WHAT TO DO:
From the listing below, reproduce word for word the part that opens with the line containing "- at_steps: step" and closes with the line containing "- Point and"; reproduce nothing else.

GIVEN ENTRIES:
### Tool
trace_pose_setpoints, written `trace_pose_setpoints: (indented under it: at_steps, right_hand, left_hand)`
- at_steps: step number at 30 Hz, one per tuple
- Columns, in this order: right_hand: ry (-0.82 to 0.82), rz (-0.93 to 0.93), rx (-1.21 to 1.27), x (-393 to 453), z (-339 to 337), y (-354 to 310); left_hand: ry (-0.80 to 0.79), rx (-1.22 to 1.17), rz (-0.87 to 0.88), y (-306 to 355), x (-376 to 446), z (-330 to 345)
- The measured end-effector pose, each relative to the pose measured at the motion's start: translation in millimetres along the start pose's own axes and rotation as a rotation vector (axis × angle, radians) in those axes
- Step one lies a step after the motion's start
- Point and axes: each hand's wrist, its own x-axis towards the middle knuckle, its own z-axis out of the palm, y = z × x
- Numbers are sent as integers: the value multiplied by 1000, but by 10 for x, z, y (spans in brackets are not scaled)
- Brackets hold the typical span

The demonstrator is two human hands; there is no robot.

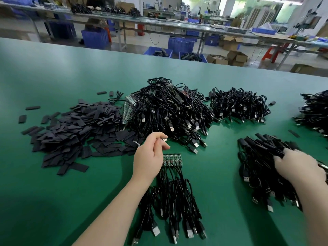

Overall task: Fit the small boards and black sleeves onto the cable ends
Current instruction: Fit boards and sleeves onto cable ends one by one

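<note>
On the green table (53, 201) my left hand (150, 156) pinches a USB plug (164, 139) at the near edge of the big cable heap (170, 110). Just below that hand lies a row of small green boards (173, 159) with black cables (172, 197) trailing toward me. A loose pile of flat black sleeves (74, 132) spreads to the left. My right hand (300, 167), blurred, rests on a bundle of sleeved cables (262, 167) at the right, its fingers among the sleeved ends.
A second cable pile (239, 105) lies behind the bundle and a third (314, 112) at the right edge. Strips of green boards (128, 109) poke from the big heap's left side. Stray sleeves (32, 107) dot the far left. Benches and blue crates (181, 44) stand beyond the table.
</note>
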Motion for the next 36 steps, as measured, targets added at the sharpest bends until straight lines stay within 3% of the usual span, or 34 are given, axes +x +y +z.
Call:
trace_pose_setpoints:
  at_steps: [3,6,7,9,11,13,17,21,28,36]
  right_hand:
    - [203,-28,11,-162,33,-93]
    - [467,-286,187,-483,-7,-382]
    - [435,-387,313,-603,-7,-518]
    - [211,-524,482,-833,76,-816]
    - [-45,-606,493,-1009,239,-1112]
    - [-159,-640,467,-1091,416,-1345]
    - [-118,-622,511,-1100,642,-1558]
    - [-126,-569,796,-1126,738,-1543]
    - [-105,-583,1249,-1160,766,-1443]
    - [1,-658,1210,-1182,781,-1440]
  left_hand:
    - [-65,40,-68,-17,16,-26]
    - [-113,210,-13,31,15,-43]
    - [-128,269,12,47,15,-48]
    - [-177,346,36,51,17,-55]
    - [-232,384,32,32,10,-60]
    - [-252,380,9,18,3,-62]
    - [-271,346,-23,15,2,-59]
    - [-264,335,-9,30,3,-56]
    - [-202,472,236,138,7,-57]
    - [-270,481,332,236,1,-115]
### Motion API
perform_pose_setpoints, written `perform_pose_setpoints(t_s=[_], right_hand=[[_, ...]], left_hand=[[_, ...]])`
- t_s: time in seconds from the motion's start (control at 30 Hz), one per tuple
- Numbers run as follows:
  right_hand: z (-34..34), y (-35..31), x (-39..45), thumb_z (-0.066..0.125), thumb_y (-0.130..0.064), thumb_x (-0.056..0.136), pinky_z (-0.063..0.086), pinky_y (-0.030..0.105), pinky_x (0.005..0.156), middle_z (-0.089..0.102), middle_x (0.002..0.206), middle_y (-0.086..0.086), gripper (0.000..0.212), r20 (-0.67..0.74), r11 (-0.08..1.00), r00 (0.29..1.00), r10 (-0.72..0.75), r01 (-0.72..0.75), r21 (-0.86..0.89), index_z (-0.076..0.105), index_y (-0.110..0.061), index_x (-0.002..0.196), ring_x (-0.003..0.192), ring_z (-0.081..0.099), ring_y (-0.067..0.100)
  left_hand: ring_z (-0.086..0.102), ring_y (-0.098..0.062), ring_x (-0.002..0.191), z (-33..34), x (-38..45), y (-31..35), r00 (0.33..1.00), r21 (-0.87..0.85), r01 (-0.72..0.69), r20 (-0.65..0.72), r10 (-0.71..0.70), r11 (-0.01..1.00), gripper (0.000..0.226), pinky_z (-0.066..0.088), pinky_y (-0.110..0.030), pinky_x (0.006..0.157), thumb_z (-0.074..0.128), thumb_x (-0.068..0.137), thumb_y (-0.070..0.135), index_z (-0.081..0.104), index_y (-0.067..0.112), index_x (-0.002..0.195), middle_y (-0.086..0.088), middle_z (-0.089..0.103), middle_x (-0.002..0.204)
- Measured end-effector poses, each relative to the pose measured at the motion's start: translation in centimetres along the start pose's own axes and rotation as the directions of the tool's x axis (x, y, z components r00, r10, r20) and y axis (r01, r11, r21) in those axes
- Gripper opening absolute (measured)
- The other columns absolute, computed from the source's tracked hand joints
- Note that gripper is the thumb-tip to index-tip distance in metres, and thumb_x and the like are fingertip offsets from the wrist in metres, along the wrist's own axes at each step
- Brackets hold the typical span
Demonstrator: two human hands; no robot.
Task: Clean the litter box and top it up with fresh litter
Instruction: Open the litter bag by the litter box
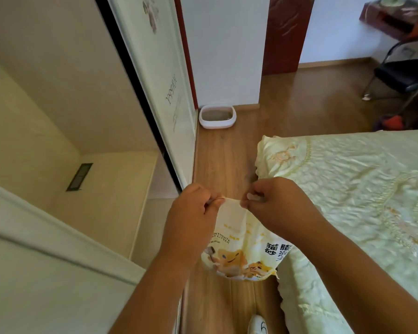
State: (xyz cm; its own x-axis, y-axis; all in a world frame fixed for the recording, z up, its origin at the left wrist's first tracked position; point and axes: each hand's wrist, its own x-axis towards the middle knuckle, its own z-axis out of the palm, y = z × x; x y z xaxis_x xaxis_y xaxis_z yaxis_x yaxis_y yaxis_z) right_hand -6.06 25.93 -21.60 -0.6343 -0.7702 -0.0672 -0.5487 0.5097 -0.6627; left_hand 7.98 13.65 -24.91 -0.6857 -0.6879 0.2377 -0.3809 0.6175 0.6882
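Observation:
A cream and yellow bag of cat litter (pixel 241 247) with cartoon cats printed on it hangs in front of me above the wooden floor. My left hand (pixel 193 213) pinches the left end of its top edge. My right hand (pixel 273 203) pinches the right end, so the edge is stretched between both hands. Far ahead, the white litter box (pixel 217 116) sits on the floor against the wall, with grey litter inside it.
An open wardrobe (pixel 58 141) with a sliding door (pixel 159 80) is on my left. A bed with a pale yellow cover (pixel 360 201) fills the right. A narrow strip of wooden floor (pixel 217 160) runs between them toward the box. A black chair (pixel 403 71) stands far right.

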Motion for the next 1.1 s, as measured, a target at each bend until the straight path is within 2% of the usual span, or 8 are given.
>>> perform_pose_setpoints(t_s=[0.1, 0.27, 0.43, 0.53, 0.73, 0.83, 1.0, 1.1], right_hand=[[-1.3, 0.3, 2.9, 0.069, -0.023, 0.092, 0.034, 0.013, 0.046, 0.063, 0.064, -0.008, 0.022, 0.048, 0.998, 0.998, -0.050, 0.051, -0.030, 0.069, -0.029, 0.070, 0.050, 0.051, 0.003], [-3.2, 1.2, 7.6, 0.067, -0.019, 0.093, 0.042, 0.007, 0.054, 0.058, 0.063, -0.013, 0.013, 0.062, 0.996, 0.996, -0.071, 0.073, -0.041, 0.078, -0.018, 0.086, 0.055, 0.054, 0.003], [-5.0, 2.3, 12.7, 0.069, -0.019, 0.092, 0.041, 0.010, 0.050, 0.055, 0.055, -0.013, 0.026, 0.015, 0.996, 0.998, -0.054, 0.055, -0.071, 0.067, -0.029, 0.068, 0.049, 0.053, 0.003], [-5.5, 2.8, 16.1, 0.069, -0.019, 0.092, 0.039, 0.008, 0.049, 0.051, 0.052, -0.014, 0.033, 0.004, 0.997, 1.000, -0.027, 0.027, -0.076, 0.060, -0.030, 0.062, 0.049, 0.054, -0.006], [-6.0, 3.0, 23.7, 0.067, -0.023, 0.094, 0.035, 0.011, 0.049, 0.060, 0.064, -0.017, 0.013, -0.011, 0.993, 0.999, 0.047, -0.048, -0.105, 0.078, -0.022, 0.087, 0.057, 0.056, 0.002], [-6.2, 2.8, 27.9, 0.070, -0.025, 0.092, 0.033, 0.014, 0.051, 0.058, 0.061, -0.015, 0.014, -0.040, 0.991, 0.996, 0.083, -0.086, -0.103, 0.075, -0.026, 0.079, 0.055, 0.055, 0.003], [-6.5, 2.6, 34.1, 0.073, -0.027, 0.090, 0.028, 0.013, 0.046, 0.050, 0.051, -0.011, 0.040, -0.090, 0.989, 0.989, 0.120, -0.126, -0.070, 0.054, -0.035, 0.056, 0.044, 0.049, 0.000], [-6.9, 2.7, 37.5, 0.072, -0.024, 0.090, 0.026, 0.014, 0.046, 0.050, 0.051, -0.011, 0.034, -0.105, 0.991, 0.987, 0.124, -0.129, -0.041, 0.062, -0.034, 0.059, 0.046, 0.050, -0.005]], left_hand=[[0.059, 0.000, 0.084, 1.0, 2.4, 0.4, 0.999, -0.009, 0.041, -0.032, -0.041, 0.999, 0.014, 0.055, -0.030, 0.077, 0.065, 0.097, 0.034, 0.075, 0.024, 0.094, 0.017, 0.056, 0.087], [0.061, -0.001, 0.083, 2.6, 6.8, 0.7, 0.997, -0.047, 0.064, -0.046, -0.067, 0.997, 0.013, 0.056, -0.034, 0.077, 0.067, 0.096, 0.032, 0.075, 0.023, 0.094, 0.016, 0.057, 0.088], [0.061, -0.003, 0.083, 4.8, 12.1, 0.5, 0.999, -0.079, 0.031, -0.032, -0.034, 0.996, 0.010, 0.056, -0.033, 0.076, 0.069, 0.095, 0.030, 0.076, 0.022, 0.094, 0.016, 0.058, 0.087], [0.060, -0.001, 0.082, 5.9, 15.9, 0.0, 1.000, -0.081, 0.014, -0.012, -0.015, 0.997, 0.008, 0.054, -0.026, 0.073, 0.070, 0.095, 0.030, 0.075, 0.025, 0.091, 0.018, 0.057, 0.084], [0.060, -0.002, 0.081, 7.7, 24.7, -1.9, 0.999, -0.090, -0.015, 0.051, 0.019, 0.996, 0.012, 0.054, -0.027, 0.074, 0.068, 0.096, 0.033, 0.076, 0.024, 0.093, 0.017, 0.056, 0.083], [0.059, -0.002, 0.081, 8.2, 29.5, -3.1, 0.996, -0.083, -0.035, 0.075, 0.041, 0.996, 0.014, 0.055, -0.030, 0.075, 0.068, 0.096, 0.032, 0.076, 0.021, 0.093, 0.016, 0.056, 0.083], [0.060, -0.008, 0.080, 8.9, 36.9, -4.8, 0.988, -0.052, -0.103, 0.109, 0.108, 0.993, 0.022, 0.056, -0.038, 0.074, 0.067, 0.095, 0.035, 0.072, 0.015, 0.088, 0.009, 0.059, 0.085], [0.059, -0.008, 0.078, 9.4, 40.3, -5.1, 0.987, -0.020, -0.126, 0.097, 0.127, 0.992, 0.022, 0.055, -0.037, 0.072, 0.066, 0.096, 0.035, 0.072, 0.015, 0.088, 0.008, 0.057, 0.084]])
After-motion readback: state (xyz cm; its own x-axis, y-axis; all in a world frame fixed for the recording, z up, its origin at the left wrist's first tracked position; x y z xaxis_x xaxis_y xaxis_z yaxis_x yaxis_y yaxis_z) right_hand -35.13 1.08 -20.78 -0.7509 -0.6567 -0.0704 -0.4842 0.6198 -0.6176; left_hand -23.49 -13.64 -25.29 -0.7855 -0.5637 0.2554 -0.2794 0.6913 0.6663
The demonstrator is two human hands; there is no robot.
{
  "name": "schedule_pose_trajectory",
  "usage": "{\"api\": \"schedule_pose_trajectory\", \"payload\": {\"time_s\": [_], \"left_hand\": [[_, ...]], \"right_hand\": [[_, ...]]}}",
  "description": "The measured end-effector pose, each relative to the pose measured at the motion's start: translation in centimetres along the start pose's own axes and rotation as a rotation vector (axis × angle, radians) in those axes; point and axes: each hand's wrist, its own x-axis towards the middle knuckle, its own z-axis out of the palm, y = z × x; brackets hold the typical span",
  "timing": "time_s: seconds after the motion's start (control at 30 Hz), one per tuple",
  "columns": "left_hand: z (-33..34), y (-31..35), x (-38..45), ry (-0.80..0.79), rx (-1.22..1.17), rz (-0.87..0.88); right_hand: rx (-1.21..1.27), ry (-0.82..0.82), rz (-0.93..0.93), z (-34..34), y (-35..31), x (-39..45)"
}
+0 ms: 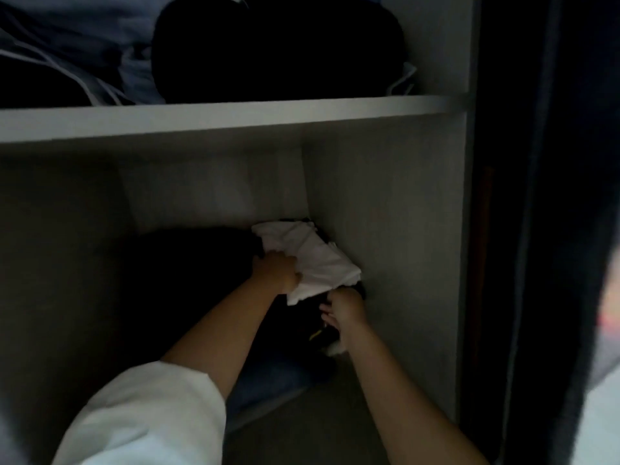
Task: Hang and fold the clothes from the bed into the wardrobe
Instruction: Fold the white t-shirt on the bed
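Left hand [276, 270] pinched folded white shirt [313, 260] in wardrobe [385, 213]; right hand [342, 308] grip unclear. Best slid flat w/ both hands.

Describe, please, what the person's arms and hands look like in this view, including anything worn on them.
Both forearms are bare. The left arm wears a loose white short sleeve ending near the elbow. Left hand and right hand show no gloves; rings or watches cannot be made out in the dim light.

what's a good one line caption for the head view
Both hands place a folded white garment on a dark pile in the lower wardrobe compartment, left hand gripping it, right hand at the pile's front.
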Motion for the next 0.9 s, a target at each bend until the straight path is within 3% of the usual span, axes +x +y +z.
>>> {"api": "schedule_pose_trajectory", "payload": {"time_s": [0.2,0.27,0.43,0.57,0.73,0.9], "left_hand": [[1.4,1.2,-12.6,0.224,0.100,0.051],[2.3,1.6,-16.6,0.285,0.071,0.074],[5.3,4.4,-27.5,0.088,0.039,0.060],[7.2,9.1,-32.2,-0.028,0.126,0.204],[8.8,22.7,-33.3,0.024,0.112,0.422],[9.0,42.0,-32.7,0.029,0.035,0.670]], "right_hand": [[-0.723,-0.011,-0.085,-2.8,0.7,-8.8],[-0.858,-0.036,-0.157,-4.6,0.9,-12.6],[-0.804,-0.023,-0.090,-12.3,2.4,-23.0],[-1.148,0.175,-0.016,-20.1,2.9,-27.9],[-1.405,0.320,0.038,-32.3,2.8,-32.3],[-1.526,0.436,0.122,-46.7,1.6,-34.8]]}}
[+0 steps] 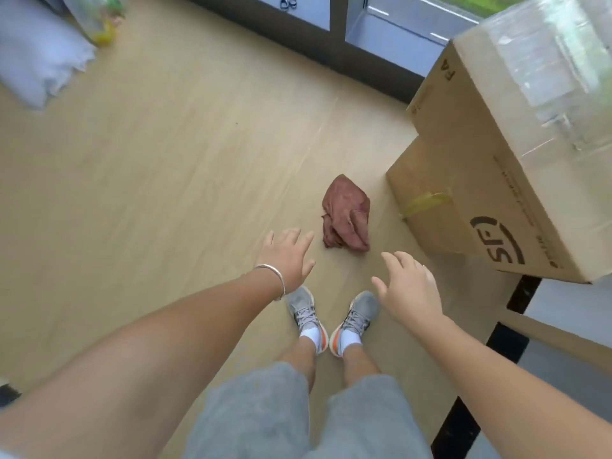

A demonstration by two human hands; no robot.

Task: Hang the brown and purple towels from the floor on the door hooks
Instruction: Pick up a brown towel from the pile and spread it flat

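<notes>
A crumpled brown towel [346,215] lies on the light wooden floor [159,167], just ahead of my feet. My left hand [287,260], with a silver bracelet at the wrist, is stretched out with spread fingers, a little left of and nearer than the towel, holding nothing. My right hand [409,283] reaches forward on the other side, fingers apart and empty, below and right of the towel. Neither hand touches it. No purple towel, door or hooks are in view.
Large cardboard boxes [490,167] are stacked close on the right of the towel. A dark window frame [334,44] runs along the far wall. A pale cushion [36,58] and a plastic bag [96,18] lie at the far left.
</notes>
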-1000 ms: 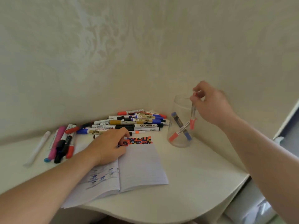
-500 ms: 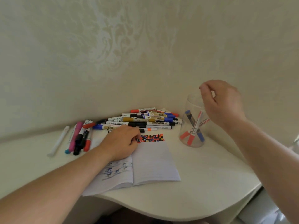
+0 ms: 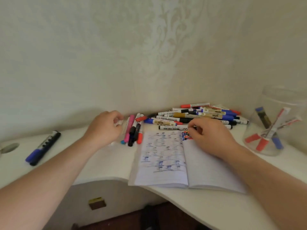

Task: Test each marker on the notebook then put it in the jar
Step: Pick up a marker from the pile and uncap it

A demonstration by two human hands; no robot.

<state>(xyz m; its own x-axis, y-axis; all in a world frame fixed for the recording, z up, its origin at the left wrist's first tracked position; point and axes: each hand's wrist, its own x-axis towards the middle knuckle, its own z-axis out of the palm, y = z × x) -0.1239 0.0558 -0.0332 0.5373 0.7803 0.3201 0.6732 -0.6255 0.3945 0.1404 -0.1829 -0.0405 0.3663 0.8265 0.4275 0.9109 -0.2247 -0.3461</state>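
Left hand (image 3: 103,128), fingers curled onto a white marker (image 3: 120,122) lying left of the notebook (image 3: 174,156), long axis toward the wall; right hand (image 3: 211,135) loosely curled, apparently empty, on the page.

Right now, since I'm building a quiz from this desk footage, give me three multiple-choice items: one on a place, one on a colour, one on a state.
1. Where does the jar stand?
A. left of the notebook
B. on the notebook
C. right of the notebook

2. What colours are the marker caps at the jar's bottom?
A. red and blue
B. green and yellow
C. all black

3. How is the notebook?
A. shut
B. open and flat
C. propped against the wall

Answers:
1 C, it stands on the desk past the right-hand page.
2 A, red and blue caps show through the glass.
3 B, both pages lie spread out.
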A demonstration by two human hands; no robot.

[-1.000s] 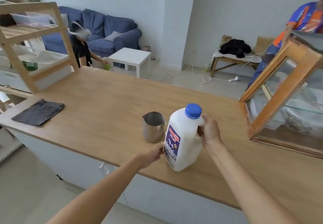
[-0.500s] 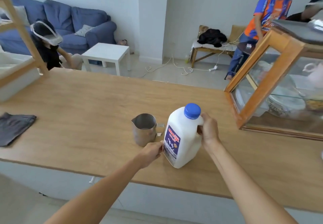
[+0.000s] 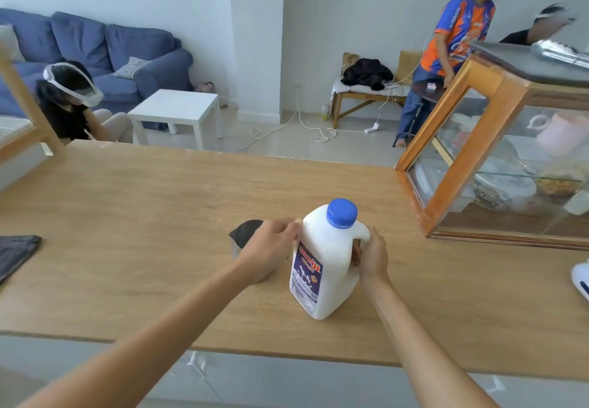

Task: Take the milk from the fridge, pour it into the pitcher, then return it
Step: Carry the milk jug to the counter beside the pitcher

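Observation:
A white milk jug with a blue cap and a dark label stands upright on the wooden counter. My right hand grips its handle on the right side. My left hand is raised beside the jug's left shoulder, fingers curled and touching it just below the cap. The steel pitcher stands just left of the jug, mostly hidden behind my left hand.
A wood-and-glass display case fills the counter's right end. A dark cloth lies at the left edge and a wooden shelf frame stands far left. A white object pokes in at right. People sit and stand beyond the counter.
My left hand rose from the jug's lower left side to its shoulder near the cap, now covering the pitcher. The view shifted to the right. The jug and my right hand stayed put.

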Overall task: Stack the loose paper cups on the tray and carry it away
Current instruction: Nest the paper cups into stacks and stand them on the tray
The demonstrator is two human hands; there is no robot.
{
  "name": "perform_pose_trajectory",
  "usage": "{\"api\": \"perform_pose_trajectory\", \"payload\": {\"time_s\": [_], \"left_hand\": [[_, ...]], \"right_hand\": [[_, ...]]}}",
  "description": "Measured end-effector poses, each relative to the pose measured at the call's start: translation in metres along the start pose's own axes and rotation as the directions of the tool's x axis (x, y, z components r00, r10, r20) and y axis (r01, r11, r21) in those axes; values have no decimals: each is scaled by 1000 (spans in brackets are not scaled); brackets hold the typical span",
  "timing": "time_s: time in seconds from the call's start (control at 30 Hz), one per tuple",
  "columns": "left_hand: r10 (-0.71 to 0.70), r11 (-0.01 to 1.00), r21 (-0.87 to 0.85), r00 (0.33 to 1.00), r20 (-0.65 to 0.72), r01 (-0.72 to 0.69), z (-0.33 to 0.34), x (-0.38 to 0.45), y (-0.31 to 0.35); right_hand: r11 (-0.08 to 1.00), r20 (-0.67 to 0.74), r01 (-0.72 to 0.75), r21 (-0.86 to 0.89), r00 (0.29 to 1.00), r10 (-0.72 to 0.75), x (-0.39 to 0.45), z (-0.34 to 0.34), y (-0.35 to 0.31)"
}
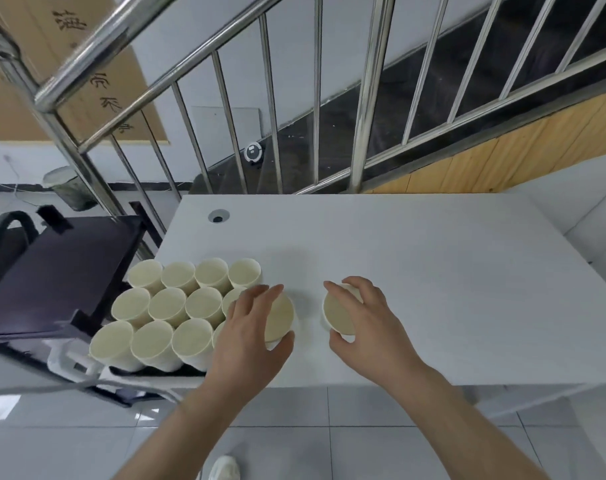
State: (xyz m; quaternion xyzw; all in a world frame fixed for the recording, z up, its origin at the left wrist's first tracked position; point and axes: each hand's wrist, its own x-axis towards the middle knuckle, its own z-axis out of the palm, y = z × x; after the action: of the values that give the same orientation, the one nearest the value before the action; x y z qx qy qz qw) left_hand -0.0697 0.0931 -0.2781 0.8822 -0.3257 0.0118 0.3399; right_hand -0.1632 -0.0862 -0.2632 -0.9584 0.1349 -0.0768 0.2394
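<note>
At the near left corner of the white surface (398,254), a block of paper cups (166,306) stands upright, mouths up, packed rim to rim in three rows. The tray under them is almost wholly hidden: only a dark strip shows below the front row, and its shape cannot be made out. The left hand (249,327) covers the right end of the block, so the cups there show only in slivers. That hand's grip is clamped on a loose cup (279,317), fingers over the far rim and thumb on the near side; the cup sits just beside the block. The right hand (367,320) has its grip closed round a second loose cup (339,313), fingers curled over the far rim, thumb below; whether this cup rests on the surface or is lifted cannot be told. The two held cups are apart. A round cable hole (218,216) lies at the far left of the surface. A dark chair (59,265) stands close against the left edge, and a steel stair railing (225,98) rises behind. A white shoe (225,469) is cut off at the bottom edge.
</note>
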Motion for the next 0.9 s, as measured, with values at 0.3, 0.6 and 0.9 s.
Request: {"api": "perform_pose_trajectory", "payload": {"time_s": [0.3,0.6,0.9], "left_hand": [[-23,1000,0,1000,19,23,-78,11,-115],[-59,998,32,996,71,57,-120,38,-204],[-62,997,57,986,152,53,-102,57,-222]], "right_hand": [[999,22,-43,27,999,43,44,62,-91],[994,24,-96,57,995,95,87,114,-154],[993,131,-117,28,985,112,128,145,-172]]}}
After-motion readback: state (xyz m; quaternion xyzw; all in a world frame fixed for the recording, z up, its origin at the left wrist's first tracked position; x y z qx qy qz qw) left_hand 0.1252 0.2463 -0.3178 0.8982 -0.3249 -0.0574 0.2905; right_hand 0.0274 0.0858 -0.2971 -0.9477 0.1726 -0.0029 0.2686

FINISHED TASK:
- at_steps: step number at 30 Hz, one per tuple
- Columns, in this order: right_hand: ry (-0.82 to 0.82), rz (-0.93 to 0.93), rx (-1.21 to 1.27), x (-393 to 453), z (-339 to 337), y (-354 to 310); left_hand: ry (-0.80 to 0.79), rx (-1.22 to 1.17), rz (-0.87 to 0.88), y (-306 to 355), x (-376 to 446), z (-330 to 345)
- The measured end-effector pose, each relative to the pose measured at the motion's start: translation in millimetres along the start pose's own axes and rotation as a rotation vector (axis × angle, radians) in those axes
- Step one lies a step after the motion's start
- Point and axes: each hand's wrist, its own x-axis towards the middle knuckle, its own z-axis out of the palm, y = z × x

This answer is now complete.